La copertina dell'edizione inglese
Di una cosa dobbiamo essere grati a Jonathan Franzen: di non essersi fatto vivo per nove anni, di aver scritto con molta calma il suo nuovo romanzo dando spazio a quelle necessità che sole dovrebbero nutrire la scrittura. Si è preso del tempo, e si vede, così che Freedom – presto in traduzione italiana da Einaudi – può dirsi figlio del medesimo autore delle Correzioni. Non è cosa da poco.
Ecco allora un’altra famiglia, forse meno memorabile dei Lambert ma altrettanto tesa, caotica, accidiosa, più giovane per età e più moderna di tratti, ugualmente scontenta e scontrosa, il cui nome di ascendenze nordiche (Berglund) sembra alludere ad una dimensione internazionale, sebbene non manchino i provocatori stereotipi attorno ai quali Franzen (degno erede di Roth e della sua Pastorale americana) aveva costruito l’ossatura del precedente romanzo. Persino i personaggi – in questo caso un merito più che un difetto – sembrano gli stessi delle Correzioni, tanto Richard Katz richiama la desolazione di Chip Lambert o le sbandate di Denise riflettono la difficile esistenza di Patty Berglund, l’eterna ragazzina di Freedom. L’eccesso è lì, dietro l’angolo, corteggiato a lungo ma mai – per il bene del lettoreveramente afferrato: questa è la qualità prima di Franzen, i cui personaggi si osservano (in proprio e a vicenda) come dall’alto, in un autoscandaglio lucidissimo segnato da viva intelligenza.

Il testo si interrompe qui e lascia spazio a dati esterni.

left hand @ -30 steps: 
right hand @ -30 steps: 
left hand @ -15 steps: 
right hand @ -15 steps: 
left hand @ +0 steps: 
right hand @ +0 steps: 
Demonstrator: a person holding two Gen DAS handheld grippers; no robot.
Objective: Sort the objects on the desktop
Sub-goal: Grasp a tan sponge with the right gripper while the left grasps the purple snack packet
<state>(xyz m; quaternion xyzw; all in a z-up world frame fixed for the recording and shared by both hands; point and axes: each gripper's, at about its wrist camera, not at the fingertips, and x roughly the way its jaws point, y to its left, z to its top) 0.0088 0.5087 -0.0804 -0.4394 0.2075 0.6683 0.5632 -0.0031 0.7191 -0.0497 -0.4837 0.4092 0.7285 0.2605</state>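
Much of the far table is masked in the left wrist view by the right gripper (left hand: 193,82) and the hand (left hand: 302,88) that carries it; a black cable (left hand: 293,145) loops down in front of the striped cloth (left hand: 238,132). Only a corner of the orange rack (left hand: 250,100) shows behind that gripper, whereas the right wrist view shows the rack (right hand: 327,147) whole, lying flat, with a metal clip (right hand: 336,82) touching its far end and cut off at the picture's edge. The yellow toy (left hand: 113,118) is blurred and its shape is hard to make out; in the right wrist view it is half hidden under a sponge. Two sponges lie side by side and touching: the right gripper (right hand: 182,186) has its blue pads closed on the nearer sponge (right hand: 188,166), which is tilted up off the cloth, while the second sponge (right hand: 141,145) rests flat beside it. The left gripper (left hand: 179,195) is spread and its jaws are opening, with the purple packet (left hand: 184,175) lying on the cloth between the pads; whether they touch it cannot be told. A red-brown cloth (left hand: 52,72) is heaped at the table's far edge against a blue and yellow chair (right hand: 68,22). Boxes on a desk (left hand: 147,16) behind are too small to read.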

Gusto e misura sono doni dati a pochi, in narrativa, e un niente sarebbe bastato all’autore per rovinare una scena, invece, equilibrata e avvincente come il dialogo del giovane Berglund con la bellissima sorella del suo compagno di scuola, in un silenzioso appartamento di New York, una mattina come tante altre; ma Franzen non è Tom Wolfe, e anche quando parla di college sa tenere lontane le banalizzazioni del romanzo di genere (I am Charlotte Simmons). La posta in gioco, d’altronde, è evidente sin dal titolo, segno che l’autore non è disposto a puntare al ribasso, com’è di un narratore vero.